In The Beginning . . .

It’s interesting how an idea or bit of information can lead to research on an idea, whose research leads to another idea, which leads to another . . .  Well, you get the idea.  You’ll find the research and the work in progress in the blog portion of this site.  The static design pages are listed in the menu under Pages.

I’ve spent a tremendous amount of time researching building methods. If you want to read the whole first part of the saga, visit my original house plan site. I’ve had to back away from that plan because of health issues. I cannot afford to have someone else do all the work, and with my original awesome house plan I could not do the work that would have been left up to me, so I’ve had to retrench and rethink. I have put a lot of hours, thought and research into this new plan, and I’m very pleased. I feel it’s not only something I can build myself, it’s something I can afford to build myself and something in which I look forward to living. That, in itself, adds its own charm.

So share my journey with me. Read through the pages listed in the sidebar in the order they’re presented and then read the blog starting with December 2006 and you’ll have a good idea where I’m at and how I got to this point.
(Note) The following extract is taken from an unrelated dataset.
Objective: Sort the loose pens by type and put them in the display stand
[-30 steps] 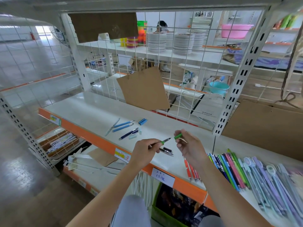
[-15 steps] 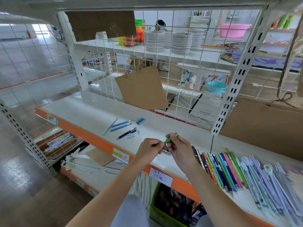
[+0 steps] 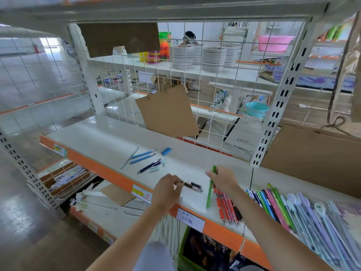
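My right hand (image 3: 222, 178) grips a green pen (image 3: 209, 194) near its top, the pen pointing down toward the shelf's front edge, just left of a row of red pens (image 3: 224, 206). My left hand (image 3: 166, 190) has curled fingers pinching the left end of a black pen (image 3: 193, 186) that lies on the white shelf (image 3: 109, 141). Farther right lie sorted coloured pens (image 3: 273, 206) and pastel pens (image 3: 316, 218). Loose blue pens (image 3: 142, 156), a navy pen (image 3: 149, 166) and blue caps (image 3: 166, 151) lie at the shelf's middle.
A wire grid backs the shelf, with a cardboard sheet (image 3: 168, 112) hanging on it. A slotted white post (image 3: 273, 114) stands at the right, a cardboard box (image 3: 312, 153) beyond it. A price tag (image 3: 190, 219) hangs on the orange front edge.
My hands have come apart. The right hand carried the green pen to the right and turned it tip-down beside the red pens. The left hand dropped onto the black pen.
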The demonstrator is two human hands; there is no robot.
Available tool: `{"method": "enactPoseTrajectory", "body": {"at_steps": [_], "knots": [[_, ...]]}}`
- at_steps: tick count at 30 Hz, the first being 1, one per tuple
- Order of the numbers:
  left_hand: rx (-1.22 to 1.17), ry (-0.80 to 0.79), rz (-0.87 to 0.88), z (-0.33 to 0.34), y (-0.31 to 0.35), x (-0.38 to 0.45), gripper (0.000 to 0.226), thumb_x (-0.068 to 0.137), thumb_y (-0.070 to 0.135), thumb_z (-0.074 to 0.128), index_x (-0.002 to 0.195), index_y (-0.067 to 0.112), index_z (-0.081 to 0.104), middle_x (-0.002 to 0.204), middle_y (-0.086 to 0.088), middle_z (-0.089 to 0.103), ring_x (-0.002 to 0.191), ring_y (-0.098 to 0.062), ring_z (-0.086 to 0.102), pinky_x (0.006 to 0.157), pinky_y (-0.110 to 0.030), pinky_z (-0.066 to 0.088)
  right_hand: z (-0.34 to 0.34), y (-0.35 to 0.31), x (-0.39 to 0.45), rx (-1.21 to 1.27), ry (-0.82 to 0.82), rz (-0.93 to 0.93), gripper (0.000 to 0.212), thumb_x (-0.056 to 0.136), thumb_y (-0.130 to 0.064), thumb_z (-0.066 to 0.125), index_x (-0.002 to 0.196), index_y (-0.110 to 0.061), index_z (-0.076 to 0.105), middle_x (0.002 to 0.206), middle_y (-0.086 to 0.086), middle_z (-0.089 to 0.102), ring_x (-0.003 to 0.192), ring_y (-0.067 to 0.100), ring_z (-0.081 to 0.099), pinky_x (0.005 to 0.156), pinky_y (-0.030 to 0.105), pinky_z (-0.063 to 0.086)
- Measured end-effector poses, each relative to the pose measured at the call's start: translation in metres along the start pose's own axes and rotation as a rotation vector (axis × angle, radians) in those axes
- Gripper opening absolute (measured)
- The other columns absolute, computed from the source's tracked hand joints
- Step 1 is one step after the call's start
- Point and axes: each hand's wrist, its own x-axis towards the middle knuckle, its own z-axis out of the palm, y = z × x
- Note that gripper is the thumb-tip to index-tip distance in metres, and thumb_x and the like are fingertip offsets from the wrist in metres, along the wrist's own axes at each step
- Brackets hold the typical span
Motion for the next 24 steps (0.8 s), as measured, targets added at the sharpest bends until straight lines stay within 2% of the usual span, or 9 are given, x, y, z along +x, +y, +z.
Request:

2 Responses to In The Beginning . . .

  1. Barry says:

    Hj! I just found your very interesting blog as I watched the goings-on in the Papercreters forum. I have been doing a roughly similar garden planning process akin to your most thoroughly documented blog, only I am a “slow-blogger” type, mainly reading others’ posts, and occasionally trying to make a post of my own in Blogger.
    I am very intrigued by your grinding machine for eps, as I want to build a series of raised garden beds, using precast blocks. It looked [and still does] like an expensive idea, but after many hours of daydreaming and reading about hypertufa, papercrete, and lots of arcane crap about cementious materials, fiber reinforcement, water-reducing admixes, pozzolans and the like, I chanced to see a PDF about your eps grinder. Shazam! A great way to re-use Styrofoam I’ve been storing up for no definite future use! I will find some old electric motor to hook onto a belt-driven chipper cylinder, and maybe make/find a collecting box to catch the “snow”. I read your anti-static dishwash solution advice, and thought “Wow, I was thinking that should work just fine!” I will probably start some sort of ACTUAL garden later this summer, making some molds later on. Could I please ask you a question or two about your epscrete experiences from time to time?

  2. Nori says:

    It’s amazing stuff! I am not kidding, amazing! If you have any questions or need more detail on what I’ve got and have done, let me know.